Copyright is held by the author.
I LOOK across the room and see he is chatting up some young thing in a tight skirt and large hoop earrings. I would bet my next paychecque she wears vanilla-scented musk and that her lip gloss is cherry flavoured. She seductively slides one long leg against the other and my inner diva glares at her cheap Payless shoes.
He stands up to go to the bar and I drop my eyes pretending to examine the menu. The words start to blur and I blink, telling myself that it is just my imagination that I can detect the lingering citrus of his favourite cologne. I continue to stare at a blob of congealed gravy on the marred wooden surface of the table until I feel it is safe to raise my head. Rejecting the notion of food, I order another white wine even though my head is spinning and my stomach is queasy. The waitress saunters off and from the transparent look of pity she is throwing my way, I know my heart could not be more exposed than if it were beating outside of my chest for all to see.

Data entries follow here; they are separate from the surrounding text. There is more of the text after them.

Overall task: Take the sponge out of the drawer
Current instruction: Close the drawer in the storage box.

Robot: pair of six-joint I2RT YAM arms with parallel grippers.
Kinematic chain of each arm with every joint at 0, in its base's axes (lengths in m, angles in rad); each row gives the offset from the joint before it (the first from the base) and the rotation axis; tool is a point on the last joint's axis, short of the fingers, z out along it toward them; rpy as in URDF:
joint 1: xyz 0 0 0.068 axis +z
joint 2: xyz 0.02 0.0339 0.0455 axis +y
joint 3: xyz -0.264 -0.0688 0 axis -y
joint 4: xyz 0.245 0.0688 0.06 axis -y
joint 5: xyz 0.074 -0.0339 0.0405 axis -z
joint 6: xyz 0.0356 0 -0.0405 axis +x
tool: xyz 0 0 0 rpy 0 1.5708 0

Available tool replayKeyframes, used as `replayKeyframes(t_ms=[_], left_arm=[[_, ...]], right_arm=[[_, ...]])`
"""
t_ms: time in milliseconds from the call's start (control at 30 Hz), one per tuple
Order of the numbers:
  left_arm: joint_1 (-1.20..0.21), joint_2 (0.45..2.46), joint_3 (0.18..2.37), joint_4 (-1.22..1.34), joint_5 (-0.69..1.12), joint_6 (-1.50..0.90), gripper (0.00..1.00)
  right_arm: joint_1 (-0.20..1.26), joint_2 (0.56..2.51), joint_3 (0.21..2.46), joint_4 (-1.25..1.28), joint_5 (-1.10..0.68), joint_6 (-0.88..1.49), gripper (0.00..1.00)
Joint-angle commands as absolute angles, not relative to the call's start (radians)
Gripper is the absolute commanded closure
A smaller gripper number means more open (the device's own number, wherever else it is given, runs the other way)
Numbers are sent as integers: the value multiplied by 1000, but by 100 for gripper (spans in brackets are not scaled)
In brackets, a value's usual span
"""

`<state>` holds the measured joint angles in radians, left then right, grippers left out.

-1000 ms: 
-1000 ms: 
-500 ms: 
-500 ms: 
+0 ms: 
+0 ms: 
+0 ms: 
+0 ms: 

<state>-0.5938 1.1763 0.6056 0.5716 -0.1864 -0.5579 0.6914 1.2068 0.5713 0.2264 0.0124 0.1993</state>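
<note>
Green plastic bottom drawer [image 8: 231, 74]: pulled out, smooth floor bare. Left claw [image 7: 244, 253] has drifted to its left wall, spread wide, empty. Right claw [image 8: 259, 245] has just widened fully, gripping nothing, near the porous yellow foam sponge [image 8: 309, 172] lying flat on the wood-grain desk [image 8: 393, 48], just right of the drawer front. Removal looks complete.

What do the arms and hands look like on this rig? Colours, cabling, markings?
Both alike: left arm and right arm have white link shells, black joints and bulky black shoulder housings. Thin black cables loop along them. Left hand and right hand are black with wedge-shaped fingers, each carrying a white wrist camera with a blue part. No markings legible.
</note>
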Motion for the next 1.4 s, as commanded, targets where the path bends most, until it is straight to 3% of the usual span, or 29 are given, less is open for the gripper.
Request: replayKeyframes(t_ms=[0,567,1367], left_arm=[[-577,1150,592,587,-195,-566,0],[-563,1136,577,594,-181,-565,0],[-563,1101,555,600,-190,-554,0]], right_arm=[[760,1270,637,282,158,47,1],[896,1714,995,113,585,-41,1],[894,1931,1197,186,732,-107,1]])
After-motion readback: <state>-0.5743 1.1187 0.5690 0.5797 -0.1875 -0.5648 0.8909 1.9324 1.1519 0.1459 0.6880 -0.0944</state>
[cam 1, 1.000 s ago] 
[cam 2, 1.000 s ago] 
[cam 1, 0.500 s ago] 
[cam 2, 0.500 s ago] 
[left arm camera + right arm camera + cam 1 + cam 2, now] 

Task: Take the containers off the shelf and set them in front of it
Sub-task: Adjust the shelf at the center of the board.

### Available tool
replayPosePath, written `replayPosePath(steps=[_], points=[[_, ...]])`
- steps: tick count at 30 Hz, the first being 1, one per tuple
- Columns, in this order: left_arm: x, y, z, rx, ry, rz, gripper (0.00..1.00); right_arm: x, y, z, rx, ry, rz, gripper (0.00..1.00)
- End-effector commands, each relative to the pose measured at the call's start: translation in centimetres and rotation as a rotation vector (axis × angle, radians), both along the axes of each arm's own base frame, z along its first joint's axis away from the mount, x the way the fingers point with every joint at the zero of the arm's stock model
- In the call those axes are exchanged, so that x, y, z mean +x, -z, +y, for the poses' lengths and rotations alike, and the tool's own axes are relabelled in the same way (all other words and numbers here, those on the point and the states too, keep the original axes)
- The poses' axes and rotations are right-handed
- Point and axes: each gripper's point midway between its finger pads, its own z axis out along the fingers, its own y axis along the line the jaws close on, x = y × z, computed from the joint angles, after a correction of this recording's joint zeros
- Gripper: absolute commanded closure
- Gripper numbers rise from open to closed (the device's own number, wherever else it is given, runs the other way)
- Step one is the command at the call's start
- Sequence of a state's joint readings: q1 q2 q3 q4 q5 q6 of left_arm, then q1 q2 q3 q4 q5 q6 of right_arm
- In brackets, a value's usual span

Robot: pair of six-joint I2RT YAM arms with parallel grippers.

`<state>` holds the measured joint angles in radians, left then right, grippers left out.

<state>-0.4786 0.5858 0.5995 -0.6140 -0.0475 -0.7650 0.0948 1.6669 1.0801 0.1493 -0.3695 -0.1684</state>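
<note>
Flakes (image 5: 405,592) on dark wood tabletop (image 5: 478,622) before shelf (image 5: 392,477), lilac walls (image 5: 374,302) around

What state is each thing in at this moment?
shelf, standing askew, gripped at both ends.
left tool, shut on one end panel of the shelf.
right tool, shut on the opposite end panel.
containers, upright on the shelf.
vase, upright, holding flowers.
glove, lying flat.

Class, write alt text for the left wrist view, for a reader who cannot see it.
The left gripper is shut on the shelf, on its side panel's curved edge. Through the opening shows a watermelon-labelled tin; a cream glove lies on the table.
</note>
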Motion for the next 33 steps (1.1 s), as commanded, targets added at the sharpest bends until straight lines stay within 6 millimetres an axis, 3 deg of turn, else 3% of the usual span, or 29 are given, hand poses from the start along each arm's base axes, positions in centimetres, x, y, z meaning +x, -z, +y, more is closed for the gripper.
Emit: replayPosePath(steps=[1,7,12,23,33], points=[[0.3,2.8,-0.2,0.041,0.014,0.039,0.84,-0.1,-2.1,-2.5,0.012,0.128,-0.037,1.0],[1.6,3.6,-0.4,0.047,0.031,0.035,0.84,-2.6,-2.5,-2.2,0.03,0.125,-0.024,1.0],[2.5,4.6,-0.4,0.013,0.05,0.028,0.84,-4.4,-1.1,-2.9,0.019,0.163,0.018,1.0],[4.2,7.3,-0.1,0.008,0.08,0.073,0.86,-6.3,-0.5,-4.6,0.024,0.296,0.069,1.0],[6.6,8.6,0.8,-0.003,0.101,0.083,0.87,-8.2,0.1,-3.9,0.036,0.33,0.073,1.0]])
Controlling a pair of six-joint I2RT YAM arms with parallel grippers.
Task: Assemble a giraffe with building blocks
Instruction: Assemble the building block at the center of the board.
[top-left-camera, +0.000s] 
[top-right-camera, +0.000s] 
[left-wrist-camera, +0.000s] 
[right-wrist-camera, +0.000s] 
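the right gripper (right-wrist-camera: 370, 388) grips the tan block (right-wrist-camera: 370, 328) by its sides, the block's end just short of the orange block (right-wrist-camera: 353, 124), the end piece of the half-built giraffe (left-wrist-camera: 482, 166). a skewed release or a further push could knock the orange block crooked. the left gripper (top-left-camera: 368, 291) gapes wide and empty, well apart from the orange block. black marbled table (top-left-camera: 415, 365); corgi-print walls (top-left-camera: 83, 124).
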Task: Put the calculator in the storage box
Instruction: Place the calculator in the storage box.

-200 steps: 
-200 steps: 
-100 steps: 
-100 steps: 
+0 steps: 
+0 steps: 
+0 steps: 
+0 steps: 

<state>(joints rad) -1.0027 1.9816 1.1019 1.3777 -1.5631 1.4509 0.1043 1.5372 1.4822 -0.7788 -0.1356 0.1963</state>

His back is to me so I am free to examine him at my leisure. The pale blue shirt that I bought for him pulls slightly through the shoulders, outlining his upper arms. I notice his hair has gotten longer and just touches his collar before curling slightly. I clench my hands in an effort to reject any memory of the feel of its softness and the warmth of the skin beneath. I know how this man likes to be touched.
I make my way to the ladies room and stare at my reflection in the mirror. Other than a slight green cast caused by the miserable light bulbs in this dump I look unchanged, and feel disappointed that I bear no outer form of disfigurement. I wear my invisible grief and slight alcohol buzz well. I take one final glimpse and try smiling. Finally, I see some evidence of ugly.
When I return, their empty beer bottles and vacant chairs mock me and my mind goes to a dark place as it registers that this sick self-inflicted torment is over for tonight. A sense of self preservation kicks in and I force myself to sit and have one more drink before leaving. I know that someone is chatting next to me, but all I can hear is the rush of blood in my ears. Hysteria bubbles up and I feel like screaming and throwing myself down onto the stained carpet, but instead I flirt with the guy sitting across from me.
Someone once told me “That handsome stranger will cause you heartbreak.” I remember laughing and downing the last of my warm beer in a show of bravado.
Too late my friend I think bitterly. I am already broken. I am sitting here whole on the outside while shattered pieces of me float and tunnel their way into me as a constant reminder of my stupidity.
Why is she here?
She is studying the menu again.
Her hair is spilling forward covering most of her face and I itch to gently pull it back and thread my fingers through it. I remember the spot just below her ear and how she loved being kissed there.
I look over again and she is staring at me or should I say at the girl sitting beside me. Her disdainful glare is obvious, so I move closer to Kristie, or is it Christine and pretend to be interested in her incessant chatter. What am I doing?
My gut is on fire and I down the last of my beer. My date giggles and holds up her empty glass so I head to the bar for refills.
I pass her table and I can see her head is still down. A part of me wishes she would do us both a favour and just leave. Another part wishes she would save me by seeing through this bullshit.
She means nothing to me, you still have my heart.
She is not at the table when I turn around. I relax even though there is a strange weight in the centre of my chest. With some clarity, I realize that stupidity really does not go down very well with beer.